### Required action
Emit an exact copy of the lines running from the start of the records to the line containing "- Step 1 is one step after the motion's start", both included.
*** Dataset records ***
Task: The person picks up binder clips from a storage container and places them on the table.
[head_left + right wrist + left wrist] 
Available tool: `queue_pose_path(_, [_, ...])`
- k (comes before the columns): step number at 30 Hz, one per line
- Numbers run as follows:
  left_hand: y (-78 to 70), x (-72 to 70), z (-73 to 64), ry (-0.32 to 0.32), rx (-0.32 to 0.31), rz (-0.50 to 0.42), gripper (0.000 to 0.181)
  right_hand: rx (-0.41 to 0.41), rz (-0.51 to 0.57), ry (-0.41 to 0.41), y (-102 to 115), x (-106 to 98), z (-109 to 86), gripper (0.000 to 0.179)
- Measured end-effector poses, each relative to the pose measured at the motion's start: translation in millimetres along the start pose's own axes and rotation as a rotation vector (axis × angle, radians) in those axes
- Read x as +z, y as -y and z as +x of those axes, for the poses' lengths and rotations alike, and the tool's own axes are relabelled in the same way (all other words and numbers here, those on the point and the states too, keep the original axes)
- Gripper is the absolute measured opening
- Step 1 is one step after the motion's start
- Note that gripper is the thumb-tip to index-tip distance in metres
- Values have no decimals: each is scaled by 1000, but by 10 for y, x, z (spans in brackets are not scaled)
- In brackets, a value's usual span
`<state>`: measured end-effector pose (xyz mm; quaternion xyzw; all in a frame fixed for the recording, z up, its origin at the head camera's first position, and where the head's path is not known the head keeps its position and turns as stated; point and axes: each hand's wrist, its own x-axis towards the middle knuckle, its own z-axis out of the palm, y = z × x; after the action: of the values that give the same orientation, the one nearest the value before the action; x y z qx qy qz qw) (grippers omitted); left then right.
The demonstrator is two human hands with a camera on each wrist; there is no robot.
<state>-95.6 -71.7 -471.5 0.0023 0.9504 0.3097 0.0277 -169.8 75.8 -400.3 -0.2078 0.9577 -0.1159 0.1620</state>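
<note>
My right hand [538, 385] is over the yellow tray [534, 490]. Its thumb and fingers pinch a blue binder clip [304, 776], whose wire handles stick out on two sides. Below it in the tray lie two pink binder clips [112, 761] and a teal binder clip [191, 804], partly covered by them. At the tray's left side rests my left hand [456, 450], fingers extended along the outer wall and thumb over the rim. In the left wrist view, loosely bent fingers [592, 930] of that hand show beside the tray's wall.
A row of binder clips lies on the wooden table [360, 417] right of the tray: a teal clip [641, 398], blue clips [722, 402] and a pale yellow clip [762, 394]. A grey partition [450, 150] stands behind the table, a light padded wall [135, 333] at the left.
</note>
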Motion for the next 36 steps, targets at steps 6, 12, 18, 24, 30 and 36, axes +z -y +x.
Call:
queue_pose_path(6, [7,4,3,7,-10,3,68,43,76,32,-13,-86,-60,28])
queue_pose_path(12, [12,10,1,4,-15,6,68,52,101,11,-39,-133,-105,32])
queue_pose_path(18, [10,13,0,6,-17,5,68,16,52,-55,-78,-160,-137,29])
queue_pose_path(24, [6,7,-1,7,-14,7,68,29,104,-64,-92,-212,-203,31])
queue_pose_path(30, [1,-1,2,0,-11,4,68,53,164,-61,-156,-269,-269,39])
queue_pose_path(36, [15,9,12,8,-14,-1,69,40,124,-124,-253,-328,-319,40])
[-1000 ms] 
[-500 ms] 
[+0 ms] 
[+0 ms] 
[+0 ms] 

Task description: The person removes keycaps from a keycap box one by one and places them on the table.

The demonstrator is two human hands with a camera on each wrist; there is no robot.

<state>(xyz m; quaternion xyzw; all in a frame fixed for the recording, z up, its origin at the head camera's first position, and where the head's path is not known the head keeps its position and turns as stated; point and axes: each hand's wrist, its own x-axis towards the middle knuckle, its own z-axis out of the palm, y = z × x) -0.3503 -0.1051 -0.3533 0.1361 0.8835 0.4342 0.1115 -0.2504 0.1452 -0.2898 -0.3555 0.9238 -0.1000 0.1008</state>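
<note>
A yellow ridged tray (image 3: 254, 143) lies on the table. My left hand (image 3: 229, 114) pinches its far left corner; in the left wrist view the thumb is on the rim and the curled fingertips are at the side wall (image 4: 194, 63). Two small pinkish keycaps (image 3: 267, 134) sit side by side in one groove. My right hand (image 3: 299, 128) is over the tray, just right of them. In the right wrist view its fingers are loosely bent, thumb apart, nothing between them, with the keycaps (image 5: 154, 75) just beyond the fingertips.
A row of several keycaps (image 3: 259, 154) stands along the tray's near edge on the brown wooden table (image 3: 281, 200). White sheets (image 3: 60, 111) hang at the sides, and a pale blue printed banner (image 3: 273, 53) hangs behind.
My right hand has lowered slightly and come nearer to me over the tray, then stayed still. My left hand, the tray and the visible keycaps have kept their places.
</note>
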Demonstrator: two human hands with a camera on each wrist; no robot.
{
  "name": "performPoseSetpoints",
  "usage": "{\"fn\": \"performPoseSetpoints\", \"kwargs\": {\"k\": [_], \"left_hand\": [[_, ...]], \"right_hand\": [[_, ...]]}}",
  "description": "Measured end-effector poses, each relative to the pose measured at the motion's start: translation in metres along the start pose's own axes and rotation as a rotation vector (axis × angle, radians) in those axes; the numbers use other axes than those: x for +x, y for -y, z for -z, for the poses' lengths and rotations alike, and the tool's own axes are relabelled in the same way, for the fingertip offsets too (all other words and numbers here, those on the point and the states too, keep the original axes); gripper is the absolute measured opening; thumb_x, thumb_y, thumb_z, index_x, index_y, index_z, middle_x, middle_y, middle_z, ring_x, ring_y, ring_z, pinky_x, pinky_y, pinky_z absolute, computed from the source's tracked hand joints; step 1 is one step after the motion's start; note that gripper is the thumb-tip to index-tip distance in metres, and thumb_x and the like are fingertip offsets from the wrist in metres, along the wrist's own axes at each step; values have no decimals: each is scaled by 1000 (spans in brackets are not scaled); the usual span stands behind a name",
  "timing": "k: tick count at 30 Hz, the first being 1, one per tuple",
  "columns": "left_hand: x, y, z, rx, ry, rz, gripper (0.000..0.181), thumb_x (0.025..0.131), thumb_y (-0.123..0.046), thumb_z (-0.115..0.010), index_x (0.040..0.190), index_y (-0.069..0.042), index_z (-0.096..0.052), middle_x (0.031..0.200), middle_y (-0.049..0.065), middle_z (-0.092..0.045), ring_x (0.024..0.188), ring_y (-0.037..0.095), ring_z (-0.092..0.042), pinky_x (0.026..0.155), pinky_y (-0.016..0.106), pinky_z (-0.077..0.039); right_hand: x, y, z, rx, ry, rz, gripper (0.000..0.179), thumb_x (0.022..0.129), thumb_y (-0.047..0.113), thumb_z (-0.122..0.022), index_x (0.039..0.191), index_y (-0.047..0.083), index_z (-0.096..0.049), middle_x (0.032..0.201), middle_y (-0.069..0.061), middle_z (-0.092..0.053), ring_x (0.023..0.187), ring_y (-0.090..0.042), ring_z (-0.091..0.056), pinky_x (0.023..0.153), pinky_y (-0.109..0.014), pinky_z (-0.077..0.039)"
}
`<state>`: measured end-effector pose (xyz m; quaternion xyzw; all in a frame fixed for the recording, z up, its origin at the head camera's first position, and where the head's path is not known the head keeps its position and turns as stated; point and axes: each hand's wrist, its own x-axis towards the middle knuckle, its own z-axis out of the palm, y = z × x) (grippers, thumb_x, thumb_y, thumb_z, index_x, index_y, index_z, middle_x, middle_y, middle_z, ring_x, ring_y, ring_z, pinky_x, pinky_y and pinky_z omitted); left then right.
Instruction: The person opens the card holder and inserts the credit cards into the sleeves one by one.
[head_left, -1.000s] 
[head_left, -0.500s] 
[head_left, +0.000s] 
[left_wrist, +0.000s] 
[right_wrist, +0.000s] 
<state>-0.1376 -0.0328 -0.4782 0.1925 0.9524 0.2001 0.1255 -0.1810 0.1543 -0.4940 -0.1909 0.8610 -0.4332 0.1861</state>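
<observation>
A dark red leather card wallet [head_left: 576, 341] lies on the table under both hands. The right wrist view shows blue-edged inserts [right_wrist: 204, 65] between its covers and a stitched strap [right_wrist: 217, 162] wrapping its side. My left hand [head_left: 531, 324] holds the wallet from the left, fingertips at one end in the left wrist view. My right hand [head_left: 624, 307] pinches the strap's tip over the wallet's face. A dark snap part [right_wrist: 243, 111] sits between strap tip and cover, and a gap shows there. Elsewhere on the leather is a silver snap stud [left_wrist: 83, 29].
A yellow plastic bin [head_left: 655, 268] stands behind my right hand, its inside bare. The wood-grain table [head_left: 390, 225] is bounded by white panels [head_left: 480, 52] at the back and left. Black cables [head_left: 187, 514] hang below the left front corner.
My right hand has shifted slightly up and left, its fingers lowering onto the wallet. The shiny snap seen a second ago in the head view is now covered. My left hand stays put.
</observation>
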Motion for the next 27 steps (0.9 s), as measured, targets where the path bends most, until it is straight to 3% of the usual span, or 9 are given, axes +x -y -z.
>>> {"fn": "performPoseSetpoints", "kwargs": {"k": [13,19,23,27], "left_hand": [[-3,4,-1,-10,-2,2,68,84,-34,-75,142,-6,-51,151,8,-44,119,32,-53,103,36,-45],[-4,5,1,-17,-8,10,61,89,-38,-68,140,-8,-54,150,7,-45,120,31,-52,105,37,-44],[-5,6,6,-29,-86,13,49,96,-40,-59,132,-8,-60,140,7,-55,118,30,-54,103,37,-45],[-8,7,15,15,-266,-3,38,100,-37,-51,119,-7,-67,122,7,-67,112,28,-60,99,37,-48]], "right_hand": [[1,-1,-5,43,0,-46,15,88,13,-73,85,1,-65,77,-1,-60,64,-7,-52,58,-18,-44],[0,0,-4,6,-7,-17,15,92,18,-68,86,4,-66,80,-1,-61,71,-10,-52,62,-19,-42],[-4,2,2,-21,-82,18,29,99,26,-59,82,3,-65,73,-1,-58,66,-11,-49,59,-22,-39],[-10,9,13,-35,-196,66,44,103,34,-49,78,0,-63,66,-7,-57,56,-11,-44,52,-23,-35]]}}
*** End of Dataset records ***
### Task solution
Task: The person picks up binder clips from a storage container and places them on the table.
[head_left + right wrist + left wrist] 
Available tool: `queue_pose_path(_, [_, ...])`
- k (comes before the columns): step number at 30 Hz, one per line
- Numbers run as follows:
  left_hand: y (-78 to 70), x (-72 to 70), z (-73 to 64), ry (-0.32 to 0.32), rx (-0.32 to 0.31), rz (-0.50 to 0.42), gripper (0.000 to 0.181)
  right_hand: rx (-0.41 to 0.41), rz (-0.51 to 0.57), ry (-0.41 to 0.41), y (-102 to 115), x (-106 to 98), z (-109 to 86), gripper (0.000 to 0.179)
- Measured end-effector poses, each relative to the pose measured at the motion's start: translation in millimetres along the start pose's own axes and rotation as a rotation vector (axis × angle, radians) in those axes
- Read x as +z, y as -y and z as +x of those axes, for the poses' lengths and rotations alike, and the tool's own axes are relabelled in the same way (all other words and numbers here, those on the point and the states too, keep the original axes)
- Gripper is the absolute measured opening
- Step 1 is one step after the motion's start

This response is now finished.